- Work to be completed -
From the entries that follow, gather each line holding the word "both".

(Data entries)

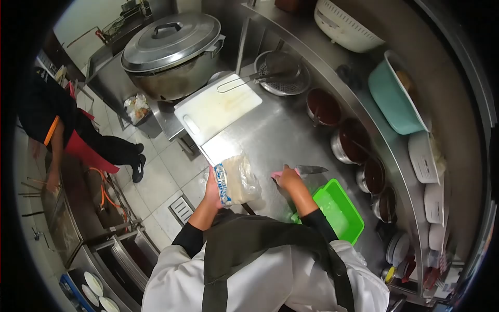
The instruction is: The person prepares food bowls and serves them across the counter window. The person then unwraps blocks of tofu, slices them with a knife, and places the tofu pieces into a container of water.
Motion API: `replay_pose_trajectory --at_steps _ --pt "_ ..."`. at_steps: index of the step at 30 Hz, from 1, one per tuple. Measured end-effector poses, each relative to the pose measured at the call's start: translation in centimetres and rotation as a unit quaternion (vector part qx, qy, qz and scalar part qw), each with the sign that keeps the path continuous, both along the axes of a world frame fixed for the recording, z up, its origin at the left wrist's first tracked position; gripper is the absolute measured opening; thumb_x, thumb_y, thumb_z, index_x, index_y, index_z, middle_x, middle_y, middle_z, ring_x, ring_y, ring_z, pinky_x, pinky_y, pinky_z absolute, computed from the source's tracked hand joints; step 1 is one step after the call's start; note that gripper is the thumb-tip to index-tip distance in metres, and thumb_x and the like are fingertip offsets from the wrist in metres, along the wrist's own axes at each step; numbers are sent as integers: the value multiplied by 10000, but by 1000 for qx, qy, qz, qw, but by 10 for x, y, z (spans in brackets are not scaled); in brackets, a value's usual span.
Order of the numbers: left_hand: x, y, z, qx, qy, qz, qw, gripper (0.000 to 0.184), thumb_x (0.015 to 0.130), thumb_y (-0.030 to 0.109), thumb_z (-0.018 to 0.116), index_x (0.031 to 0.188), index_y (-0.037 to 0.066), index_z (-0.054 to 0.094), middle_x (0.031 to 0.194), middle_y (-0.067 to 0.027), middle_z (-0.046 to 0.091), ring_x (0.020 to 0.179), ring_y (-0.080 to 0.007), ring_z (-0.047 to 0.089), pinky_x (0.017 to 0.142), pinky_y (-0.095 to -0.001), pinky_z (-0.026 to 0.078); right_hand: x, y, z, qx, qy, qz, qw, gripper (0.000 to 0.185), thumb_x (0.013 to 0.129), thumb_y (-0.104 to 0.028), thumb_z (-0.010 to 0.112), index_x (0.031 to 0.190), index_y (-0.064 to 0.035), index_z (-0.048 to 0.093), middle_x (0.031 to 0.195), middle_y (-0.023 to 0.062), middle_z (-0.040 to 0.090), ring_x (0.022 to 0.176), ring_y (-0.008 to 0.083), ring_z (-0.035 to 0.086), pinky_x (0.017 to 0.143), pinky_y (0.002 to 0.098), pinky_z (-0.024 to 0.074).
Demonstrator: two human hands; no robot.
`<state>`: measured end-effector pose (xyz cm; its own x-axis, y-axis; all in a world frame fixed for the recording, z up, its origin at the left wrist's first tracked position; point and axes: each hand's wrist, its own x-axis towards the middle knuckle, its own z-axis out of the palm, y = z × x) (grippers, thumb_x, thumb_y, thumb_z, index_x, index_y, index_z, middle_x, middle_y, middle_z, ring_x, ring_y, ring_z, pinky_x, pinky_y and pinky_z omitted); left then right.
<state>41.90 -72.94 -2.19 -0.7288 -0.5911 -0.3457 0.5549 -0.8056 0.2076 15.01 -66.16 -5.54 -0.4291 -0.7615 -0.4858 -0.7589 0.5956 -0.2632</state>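
A clear plastic package with blue print [238,181] and pale contents is held in my left hand [212,188], whose fingers grip its left side near the counter's front edge. My right hand [288,178] is closed on the pink handle of a knife [312,169], with the blade pointing right over the steel counter [275,132]. Just right of that hand sits a bright green tub [340,210]. Beyond the package lies a white cutting board [218,109] with a wire-like utensil on it.
A large lidded pot [171,57] stands at the back left. Several pots of dark sauce [323,106] line the counter's right side, under a shelf with a teal basin [392,96]. A co-worker [62,114] stands at the far left.
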Motion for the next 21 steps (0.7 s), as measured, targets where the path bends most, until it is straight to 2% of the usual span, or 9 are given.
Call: replay_pose_trajectory --at_steps 1,3,6,9,10,13,16,19,21 --pt "-2 -1 3 -8 12 -7 1000 772 909 671 231 1379 82 399 1298 -140 526 1151 -328 537 981 -502 421 9 6 20 -110 -24 -51 992 462 827 -378 641 1124 -26 599 1006 189 662 902 314 649 810 401 490" --pt "-4 2 19 -33 19 -22 999 800 896 690 233 1382 74 391 1304 -145 519 1154 -327 535 980 -498 424 38 3 98 -317 -218 -84 919 403 794 -315 706 1018 -2 586 894 151 662 715 251 641 665 348 499" --pt "-6 8 12 -61 -7 -41 997 826 885 706 238 1379 62 391 1300 -152 521 1150 -324 539 977 -490 430 83 11 195 -398 -242 17 885 309 760 -251 744 847 -1 585 739 118 634 586 218 587 569 319 469" --pt "-11 11 15 -65 -7 -60 996 807 889 695 265 1354 54 420 1270 -158 545 1128 -317 559 964 -481 447 90 13 194 -302 -219 103 922 252 752 -205 733 720 -1 590 643 122 606 564 223 589 545 328 460" --pt "-10 11 18 -60 -2 -63 996 795 892 688 277 1343 52 433 1257 -160 556 1119 -314 567 959 -479 454 89 14 187 -370 -167 95 909 279 747 -183 722 621 8 562 561 122 558 531 227 579 529 339 455" --pt "-5 11 17 -71 -5 -64 995 822 881 708 260 1362 60 414 1249 -150 555 1106 -306 573 935 -481 467 60 19 201 -352 -141 -56 923 221 776 -109 690 661 17 549 596 48 540 580 103 564 539 267 443" --pt "1 15 19 -60 14 -56 996 820 879 706 278 1359 56 416 1238 -148 561 1095 -302 579 921 -476 478 56 22 217 -429 -342 -48 835 257 796 -138 677 652 21 534 598 60 547 602 118 597 535 288 443" --pt "4 16 19 -69 10 -48 996 817 879 703 289 1355 52 420 1235 -149 561 1088 -308 581 926 -475 476 101 21 232 -321 -129 120 930 274 783 -159 681 656 31 530 597 95 558 586 173 602 535 326 444" --pt "5 17 17 -65 26 -54 996 812 883 697 290 1357 51 417 1245 -151 554 1096 -310 576 936 -478 470 112 12 202 -310 -121 153 931 250 761 -158 690 677 32 551 603 125 571 563 208 576 538 342 442"
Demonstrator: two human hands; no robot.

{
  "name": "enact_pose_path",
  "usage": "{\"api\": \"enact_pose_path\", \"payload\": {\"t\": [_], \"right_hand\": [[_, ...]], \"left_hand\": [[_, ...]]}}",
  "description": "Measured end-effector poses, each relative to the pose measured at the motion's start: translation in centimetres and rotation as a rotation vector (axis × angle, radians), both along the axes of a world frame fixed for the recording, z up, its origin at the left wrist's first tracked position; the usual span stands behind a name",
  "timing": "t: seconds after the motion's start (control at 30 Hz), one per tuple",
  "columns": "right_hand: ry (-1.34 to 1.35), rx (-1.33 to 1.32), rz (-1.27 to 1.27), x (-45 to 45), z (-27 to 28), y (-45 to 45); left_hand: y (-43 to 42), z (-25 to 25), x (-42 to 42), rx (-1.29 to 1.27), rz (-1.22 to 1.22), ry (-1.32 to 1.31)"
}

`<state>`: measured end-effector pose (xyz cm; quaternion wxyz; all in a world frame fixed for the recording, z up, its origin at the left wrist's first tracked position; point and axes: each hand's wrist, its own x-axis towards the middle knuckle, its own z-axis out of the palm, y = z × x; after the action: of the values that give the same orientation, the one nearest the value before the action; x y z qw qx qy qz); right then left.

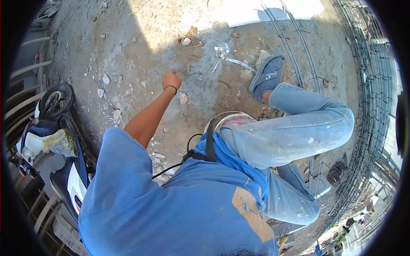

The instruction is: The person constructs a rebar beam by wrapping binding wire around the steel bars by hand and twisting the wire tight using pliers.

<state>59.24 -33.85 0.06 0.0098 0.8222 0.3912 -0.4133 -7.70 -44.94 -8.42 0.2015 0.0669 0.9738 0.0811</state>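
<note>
My left hand (172,80) is held out over the dirt ground, closed in a fist with a dark band at the wrist. What it holds, if anything, is hidden under the curled fingers. Small stones lie around it, among them a pale stone (183,98) just below the hand. My right hand is out of sight. Beneath my bent leg in paint-spotted jeans shows the rim of a round bucket (235,120). A black strap (210,141) and a dark cord hang at my waist.
A motorcycle (70,183) stands at the left. Long steel bars (294,47) lie past my grey shoe (269,76), and tied rebar cages (367,106) line the right side. Plastic scraps (222,50) and rubble litter the ground. A wire coil (337,173) lies at lower right.
</note>
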Motion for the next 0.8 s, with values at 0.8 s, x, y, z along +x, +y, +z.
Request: {"api": "enact_pose_path", "payload": {"t": [0.8], "right_hand": [[0.087, -0.033, -0.141, -0.6, -3.9, -4.9]], "left_hand": [[-10.2, -11.9, 2.3, 0.502, 0.956, -0.696]]}}
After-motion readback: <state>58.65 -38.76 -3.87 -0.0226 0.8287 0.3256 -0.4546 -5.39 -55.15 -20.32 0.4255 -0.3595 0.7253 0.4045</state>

- Result below -
Motion API: `replay_pose_trajectory --at_steps _ --pt "_ ..."`. at_steps: index of the step at 30 Hz, from 1, one per tuple. Measured end-effector poses, each relative to the pose measured at the call's start: translation in centimetres and rotation as a unit quaternion (vector part qx, qy, qz and scalar part qw), each with the sign that keeps the path continuous, both along the axes of a world frame fixed for the recording, z up, its origin at the left wrist's first tracked position; gripper is the absolute measured opening; thumb_x, thumb_y, thumb_z, index_x, index_y, index_z, middle_x, middle_y, middle_z, ring_x, ring_y, ring_z, pinky_x, pinky_y, pinky_z absolute, computed from the source's tracked hand joints; step 1 is one step after the call's start; note that gripper is the thumb-tip to index-tip distance in metres, and thumb_x and the like are fingertip offsets from the wrist in metres, along the wrist's own axes at each step; numbers are sent as integers: the value multiplied by 10000, but by 1000 for qx, qy, qz, qw, but by 10 for x, y, z (spans in brackets are not scaled); in brackets, a value's usual span.
  "description": "Measured end-effector poses, each relative to the pose measured at the motion's start: translation in centimetres and rotation as a rotation vector (axis × angle, radians), both along the axes of a world frame fixed for the recording, z up, its origin at the left wrist's first tracked position; the usual span stands behind a name",

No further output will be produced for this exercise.